Data section>
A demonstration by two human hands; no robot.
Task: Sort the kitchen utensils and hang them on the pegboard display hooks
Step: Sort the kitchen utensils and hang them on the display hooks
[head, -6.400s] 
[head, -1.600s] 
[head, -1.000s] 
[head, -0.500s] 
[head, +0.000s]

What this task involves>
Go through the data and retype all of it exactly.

Finished exercise>
A demonstration by two human hands; no robot.
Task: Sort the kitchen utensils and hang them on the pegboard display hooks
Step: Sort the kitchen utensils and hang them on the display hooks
[head, -6.400s] 
[head, -1.600s] 
[head, -1.000s] 
[head, -0.500s] 
[head, +0.000s]

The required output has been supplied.